■ Input data:
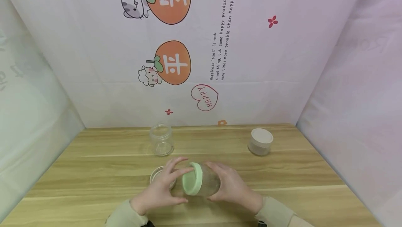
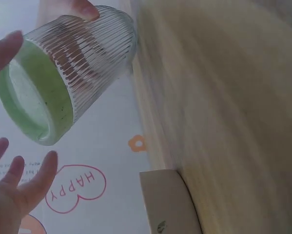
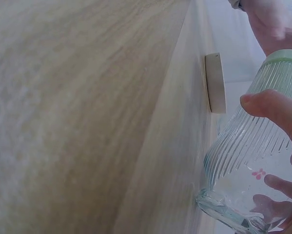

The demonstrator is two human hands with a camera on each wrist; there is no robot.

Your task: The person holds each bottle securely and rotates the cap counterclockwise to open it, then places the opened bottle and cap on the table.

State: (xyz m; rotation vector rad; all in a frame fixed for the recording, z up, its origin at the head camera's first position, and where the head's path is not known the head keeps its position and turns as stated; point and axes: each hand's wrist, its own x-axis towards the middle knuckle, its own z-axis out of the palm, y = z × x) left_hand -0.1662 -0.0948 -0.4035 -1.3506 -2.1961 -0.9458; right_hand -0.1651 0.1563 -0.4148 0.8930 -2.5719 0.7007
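Observation:
Between both hands, low above the wooden table, is a ribbed clear glass jar [image 1: 210,181] with a pale green lid [image 1: 192,181]. It tilts on its side, lid toward the left. My right hand [image 1: 233,185] grips the jar's body; in the right wrist view its thumb [image 3: 272,109] lies across the ribbed glass [image 3: 253,131]. My left hand [image 1: 160,187] spreads its fingers around the lid end. One fingertip meets the green rim [image 2: 48,87] in the left wrist view, while other fingers [image 2: 38,185] stand apart. A round pale-rimmed lid [image 1: 153,176] lies partly hidden behind the left hand.
A lidless clear jar [image 1: 161,141] stands at the back left. At the back right is a short clear jar with a white lid [image 1: 262,136]. A printed white cloth wall [image 1: 251,91] closes the table's [image 1: 100,157] far edge, with white side walls.

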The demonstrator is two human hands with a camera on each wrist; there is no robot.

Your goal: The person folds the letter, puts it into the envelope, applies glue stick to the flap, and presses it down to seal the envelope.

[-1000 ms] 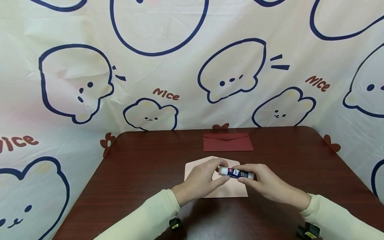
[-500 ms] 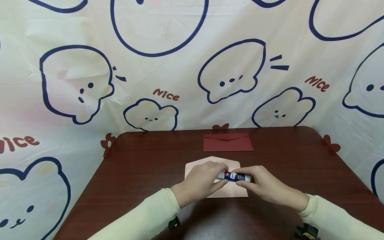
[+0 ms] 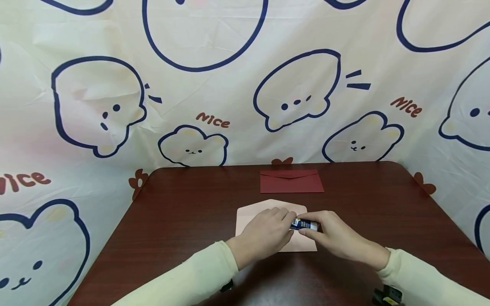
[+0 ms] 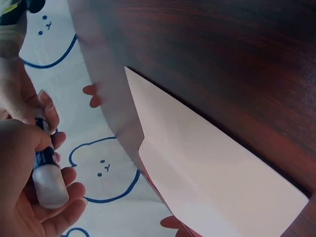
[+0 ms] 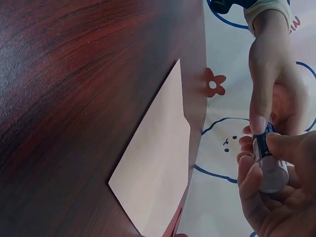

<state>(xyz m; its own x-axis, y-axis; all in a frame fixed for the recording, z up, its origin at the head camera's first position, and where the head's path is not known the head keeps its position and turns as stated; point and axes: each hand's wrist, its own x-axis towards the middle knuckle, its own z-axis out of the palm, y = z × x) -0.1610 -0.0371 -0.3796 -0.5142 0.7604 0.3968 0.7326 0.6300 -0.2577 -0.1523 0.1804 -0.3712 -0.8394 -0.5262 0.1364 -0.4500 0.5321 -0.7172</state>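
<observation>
A dark blue glue stick (image 3: 303, 224) with whitish ends is held between both hands, above a pale pink envelope (image 3: 249, 216) that lies on the table with its flap side away from me. My left hand (image 3: 264, 233) wraps its fingers around the left part of the stick and hides that end in the head view. The thumb and fingers of my right hand (image 3: 337, 233) pinch the right part. In the left wrist view one whitish end of the glue stick (image 4: 51, 187) rests among the left fingers. The right wrist view shows the other end of the glue stick (image 5: 273, 175) in the right hand.
A dark red envelope (image 3: 292, 182) lies farther back on the dark brown wooden table (image 3: 183, 212). A pale cloth (image 3: 237, 93) printed with cartoon outlines hangs behind and beside the table.
The left hand has moved right along the glue stick and now covers its left end, with its fingers closed around it. The stick has shifted slightly and the right hand keeps its pinch.
</observation>
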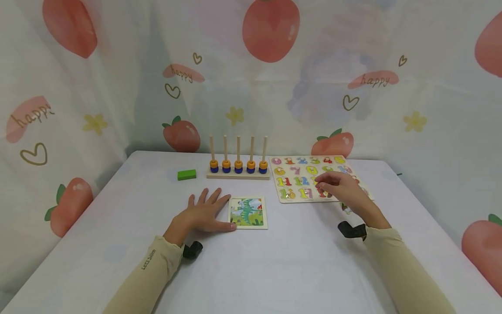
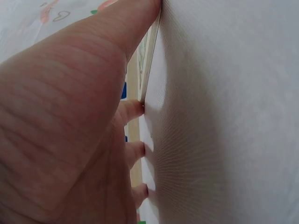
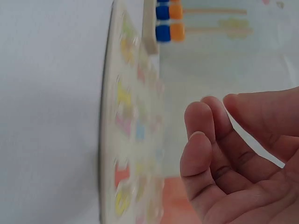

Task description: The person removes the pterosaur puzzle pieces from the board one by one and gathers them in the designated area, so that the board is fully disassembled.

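Observation:
My left hand (image 1: 204,216) lies on the table with fingers spread. Its thumb and index finger touch the left edge of a small framed dinosaur picture puzzle (image 1: 247,212); the left wrist view shows the thumb at the frame's edge. My right hand (image 1: 341,187) hovers over the right part of a wooden number puzzle board (image 1: 290,183). In the right wrist view the right hand's fingers (image 3: 198,154) are loosely bent, the thumb tip close to them, with nothing visible between. A small colourful piece (image 1: 346,208) is partly hidden below the right hand, by the board's front edge.
A wooden peg stand (image 1: 239,176) with orange and blue beads on several upright rods stands at the back middle. Left of it lies a green block (image 1: 186,175). A fruit-patterned curtain (image 1: 251,96) hangs behind the white table (image 1: 266,270).

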The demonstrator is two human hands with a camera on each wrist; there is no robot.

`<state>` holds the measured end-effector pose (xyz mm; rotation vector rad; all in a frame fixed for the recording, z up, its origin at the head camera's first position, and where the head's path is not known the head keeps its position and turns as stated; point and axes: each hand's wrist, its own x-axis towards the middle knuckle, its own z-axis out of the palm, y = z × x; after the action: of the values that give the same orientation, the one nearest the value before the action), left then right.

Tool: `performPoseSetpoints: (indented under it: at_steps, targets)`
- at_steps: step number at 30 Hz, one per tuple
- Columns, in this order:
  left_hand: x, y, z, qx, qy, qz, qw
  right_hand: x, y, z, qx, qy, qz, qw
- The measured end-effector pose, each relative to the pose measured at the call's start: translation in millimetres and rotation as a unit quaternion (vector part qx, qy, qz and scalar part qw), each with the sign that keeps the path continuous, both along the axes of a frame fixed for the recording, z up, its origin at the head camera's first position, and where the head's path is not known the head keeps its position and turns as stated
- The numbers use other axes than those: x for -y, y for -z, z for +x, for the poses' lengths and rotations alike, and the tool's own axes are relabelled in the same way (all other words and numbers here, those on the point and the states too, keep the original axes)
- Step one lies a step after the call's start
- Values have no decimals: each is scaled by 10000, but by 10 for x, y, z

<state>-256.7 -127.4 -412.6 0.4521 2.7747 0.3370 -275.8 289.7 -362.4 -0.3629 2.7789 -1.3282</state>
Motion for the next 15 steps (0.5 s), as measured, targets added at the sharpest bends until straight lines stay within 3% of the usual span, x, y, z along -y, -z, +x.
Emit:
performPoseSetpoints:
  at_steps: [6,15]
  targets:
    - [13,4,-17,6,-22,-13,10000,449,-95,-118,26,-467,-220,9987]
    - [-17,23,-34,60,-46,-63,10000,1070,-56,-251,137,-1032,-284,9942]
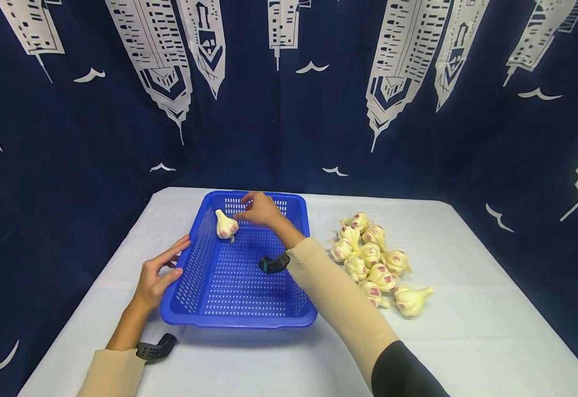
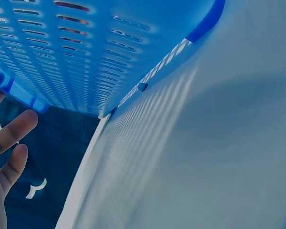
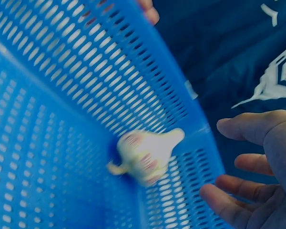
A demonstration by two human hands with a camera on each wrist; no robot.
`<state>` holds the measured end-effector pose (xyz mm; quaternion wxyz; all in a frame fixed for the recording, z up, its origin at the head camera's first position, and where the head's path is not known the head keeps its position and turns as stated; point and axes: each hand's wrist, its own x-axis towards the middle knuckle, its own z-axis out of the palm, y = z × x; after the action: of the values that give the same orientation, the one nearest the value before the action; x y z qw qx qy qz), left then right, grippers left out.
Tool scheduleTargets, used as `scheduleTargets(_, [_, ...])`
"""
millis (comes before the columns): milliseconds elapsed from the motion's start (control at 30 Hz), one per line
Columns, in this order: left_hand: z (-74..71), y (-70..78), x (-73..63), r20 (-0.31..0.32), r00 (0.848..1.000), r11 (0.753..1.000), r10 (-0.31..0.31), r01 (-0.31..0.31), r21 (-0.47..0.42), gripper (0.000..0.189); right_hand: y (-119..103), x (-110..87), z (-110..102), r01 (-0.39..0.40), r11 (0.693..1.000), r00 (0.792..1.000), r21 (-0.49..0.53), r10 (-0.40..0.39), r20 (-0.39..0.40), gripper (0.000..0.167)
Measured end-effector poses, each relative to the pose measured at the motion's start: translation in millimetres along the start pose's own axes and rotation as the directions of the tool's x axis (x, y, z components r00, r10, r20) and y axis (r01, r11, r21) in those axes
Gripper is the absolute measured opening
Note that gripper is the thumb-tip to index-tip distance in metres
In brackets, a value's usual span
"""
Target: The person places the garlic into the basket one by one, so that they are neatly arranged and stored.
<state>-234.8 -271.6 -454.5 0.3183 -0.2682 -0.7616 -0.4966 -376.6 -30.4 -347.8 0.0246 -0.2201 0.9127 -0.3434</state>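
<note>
1. garlic bulb (image 1: 226,226) sat tilted in the far left corner of the basket (image 1: 239,321), the only bulb inside.
2. the right grip (image 1: 261,210) was spread just beside it, thumb and fingers apart, pinching nothing.
3. the left grip (image 1: 155,275) touched the basket's left side, its fingers loosely extended.
4. the step in hand looked like setting bulbs into the basket, this one seemingly placed.
5. the next move probably called for reaching to the garlic pile (image 1: 370,255) on the tabletop (image 1: 492,336).

White table (image 1: 492,331): blue basket (image 1: 239,321), garlic bulbs (image 1: 370,255) (heaped rightward)
</note>
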Motion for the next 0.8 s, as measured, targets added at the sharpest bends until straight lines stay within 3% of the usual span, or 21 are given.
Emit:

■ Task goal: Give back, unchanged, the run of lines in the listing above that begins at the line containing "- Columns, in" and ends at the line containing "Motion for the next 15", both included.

■ Solution for this exercise:
- Columns, in this order:
  left_hand: x, y, z, qx, qy, qz, qw
  right_hand: x, y, z, qx, qy, qz, qw
- The measured end-effector pose, each relative to the pose measured at the call's start: translation in millimetres and rotation as a unit quaternion (vector part qx, qy, qz and scalar part qw), each with the sign that keeps the path continuous, both along the axes of a frame fixed for the recording, z up, its origin at the head camera's first position, and where the head's path is not known the head keeps its position and turns as stated
- The numbers use other axes than those: x for -y, y for -z, z for +x, for the poses' lengths and rotations alike, and the tool's own axes are relabelled in the same way (all other words and numbers here, those on the point and the states too, keep the original axes)
- Step one lies a step after the call's start
- Values have no decimals: each is scaled by 10000, but by 10 for x, y, z

<state>-256.7 -127.4 -412.6 0.4521 2.7747 0.3370 -275.8 289.7 -362.4 -0.3629 2.7789 -1.3282</state>
Motion for the next 15 steps (0.5 s), as measured, targets added at the sharpest bends until straight lines stay within 3% of the usual span, x, y, z along -y, -z, +x.

There is nothing else to add to the answer.